(Aim of the exercise):
Output each line of the listing exactly, though pictures are not to appear.

(Data segment):
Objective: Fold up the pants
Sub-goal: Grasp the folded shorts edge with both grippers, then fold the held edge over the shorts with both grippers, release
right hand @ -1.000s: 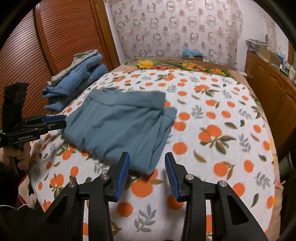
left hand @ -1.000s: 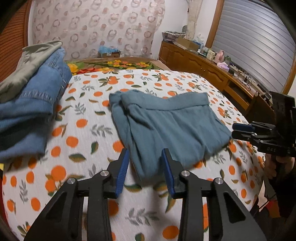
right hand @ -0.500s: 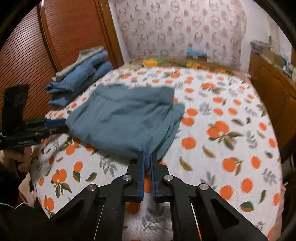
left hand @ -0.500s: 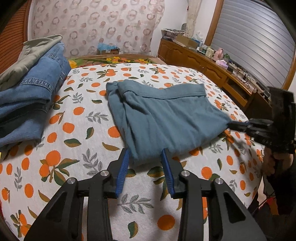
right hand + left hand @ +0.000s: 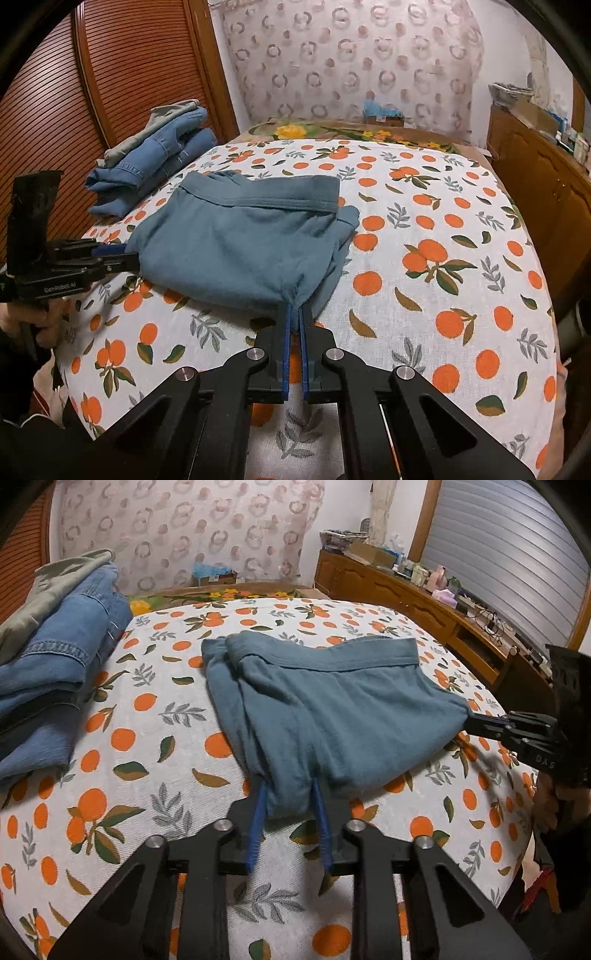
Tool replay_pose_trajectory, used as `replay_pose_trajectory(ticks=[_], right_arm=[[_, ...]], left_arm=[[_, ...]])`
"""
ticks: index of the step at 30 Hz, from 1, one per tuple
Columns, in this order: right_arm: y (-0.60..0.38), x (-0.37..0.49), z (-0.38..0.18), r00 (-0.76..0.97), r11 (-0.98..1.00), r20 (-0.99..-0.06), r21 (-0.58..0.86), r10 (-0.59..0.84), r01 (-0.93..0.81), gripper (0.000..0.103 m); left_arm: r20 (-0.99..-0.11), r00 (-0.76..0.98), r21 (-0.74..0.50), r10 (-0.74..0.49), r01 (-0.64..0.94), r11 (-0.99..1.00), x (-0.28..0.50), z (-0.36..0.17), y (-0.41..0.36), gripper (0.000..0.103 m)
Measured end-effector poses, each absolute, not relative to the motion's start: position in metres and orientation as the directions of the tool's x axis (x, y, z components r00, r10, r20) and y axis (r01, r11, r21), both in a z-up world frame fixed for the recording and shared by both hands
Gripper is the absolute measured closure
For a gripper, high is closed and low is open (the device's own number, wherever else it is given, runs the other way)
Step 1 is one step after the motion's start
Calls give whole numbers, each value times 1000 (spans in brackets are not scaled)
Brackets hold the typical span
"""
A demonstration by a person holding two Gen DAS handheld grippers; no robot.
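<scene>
The folded teal pants [image 5: 332, 709] lie on the bed [image 5: 147, 746], long axis crosswise, waistband on the far side — right claw [image 5: 295, 310] clamped on one near corner, left claw [image 5: 288, 794] closing around the other.

The pants [image 5: 332, 716] lie folded on the bed [image 5: 155, 716], near its front edge and about midway across; the left gripper [image 5: 288, 797] and the right gripper [image 5: 295, 314] meet them at their two front corners. A stack of folded clothes [image 5: 48, 642] sits at the bed's left edge, behind the pants; a sideboard [image 5: 417, 598] runs along the bed's right side.
</scene>
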State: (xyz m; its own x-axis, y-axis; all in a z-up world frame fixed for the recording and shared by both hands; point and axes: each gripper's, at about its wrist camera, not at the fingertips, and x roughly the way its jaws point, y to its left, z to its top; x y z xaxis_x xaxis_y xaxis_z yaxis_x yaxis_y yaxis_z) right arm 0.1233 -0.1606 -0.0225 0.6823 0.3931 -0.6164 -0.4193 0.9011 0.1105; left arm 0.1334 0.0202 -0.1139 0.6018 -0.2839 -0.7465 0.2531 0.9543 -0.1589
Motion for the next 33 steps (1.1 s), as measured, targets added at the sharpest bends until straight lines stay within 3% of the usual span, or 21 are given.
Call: replay_pose_trajectory(ticks=[1, 5, 12, 33], right_arm=[[-161, 123, -22, 683, 900, -614, 113, 397, -421, 99], [-165, 118, -18, 689, 895, -597, 121, 412, -430, 99], [-175, 97, -9, 705, 885, -560, 121, 435, -450, 101], [-186, 52, -3, 696, 869, -548, 125, 463, -480, 102]], left_arm=[[-743, 605, -161, -286, 253, 954, 133, -113, 21, 92], [-725, 624, -173, -293, 246, 954, 125, -104, 26, 95], [-688, 662, -175, -296, 244, 954, 99, -85, 35, 96], [-702, 642, -169, -309, 271, 948, 47, -77, 23, 96]])
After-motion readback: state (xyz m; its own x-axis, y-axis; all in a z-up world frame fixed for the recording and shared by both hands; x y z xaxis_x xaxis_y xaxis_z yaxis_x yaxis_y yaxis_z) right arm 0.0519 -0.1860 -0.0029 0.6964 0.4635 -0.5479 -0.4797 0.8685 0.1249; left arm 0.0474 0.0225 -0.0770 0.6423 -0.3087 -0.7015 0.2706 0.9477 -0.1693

(The answer):
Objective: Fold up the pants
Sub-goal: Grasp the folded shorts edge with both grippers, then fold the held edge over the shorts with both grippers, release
right hand @ -1.000s: 
left hand @ -1.000s: 
right hand @ -0.500s: 
left hand @ -0.500s: 
right hand + left hand @ +0.000s: 
Tool replay_pose_trajectory, used as `replay_pose_trajectory(ticks=[_], right_arm=[[_, ...]], left_arm=[[_, ...]])`
"""
ticks: index of the step at 30 Hz, from 1, one per tuple
Columns, in this order: right_arm: y (-0.60..0.38), x (-0.37..0.49), z (-0.38..0.18), r00 (-0.76..0.97), r11 (-0.98..1.00), r20 (-0.99..-0.06), r21 (-0.58..0.86), r10 (-0.59..0.84), r01 (-0.93..0.81), gripper (0.000..0.103 m); left_arm: r20 (-0.99..-0.11), r00 (-0.76..0.98), r21 (-0.74..0.50), r10 (-0.74..0.49), r01 (-0.64..0.94), r11 (-0.99..1.00), x (-0.28..0.50), z (-0.36..0.17), y (-0.41..0.36), gripper (0.000..0.103 m)
Measured end-effector poses, each absolute, not relative to the motion's start: position in metres and orientation as the directions of the tool's x axis (x, y, z components r00, r10, r20) and y axis (r01, r11, r21), both in a z-up world frame fixed for the recording and shared by both hands
Gripper is the absolute measured closure
For a gripper, high is closed and low is open (the device's own number, wherever else it is given, runs the other way)
Step 1 is one step after the motion's start
Calls give whole numbers, each value times 1000 (spans in brackets are not scaled)
Brackets hold the typical span
"""
A demonstration by a person holding two Gen DAS handheld grippers; no robot.
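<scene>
The folded teal pants [image 5: 332, 709] lie on the bed [image 5: 147, 746], long axis crosswise, waistband on the far side — right claw [image 5: 295, 310] clamped on one near corner, left claw [image 5: 288, 794] closing around the other.

The pants [image 5: 332, 716] lie folded on the bed [image 5: 155, 716], near its front edge and about midway across; the left gripper [image 5: 288, 797] and the right gripper [image 5: 295, 314] meet them at their two front corners. A stack of folded clothes [image 5: 48, 642] sits at the bed's left edge, behind the pants; a sideboard [image 5: 417, 598] runs along the bed's right side.
</scene>
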State: (xyz m; its own x-axis, y-axis; all in a z-up world frame fixed for the recording and shared by both hands; point and axes: each gripper's, at about its wrist camera, not at the fingertips, and x roughly the way its jaws point, y to its left, z to its top; x y z xaxis_x xaxis_y xaxis_z yaxis_x yaxis_y yaxis_z) right arm 0.1233 -0.1606 -0.0225 0.6823 0.3931 -0.6164 -0.4193 0.9011 0.1105; left arm 0.1334 0.0202 -0.1139 0.6018 -0.2839 -0.7465 0.2531 0.9543 -0.1589
Motion for the next 33 steps (1.1 s), as measured, targets added at the sharpest bends until straight lines stay within 3% of the usual span, or 21 are given.
Call: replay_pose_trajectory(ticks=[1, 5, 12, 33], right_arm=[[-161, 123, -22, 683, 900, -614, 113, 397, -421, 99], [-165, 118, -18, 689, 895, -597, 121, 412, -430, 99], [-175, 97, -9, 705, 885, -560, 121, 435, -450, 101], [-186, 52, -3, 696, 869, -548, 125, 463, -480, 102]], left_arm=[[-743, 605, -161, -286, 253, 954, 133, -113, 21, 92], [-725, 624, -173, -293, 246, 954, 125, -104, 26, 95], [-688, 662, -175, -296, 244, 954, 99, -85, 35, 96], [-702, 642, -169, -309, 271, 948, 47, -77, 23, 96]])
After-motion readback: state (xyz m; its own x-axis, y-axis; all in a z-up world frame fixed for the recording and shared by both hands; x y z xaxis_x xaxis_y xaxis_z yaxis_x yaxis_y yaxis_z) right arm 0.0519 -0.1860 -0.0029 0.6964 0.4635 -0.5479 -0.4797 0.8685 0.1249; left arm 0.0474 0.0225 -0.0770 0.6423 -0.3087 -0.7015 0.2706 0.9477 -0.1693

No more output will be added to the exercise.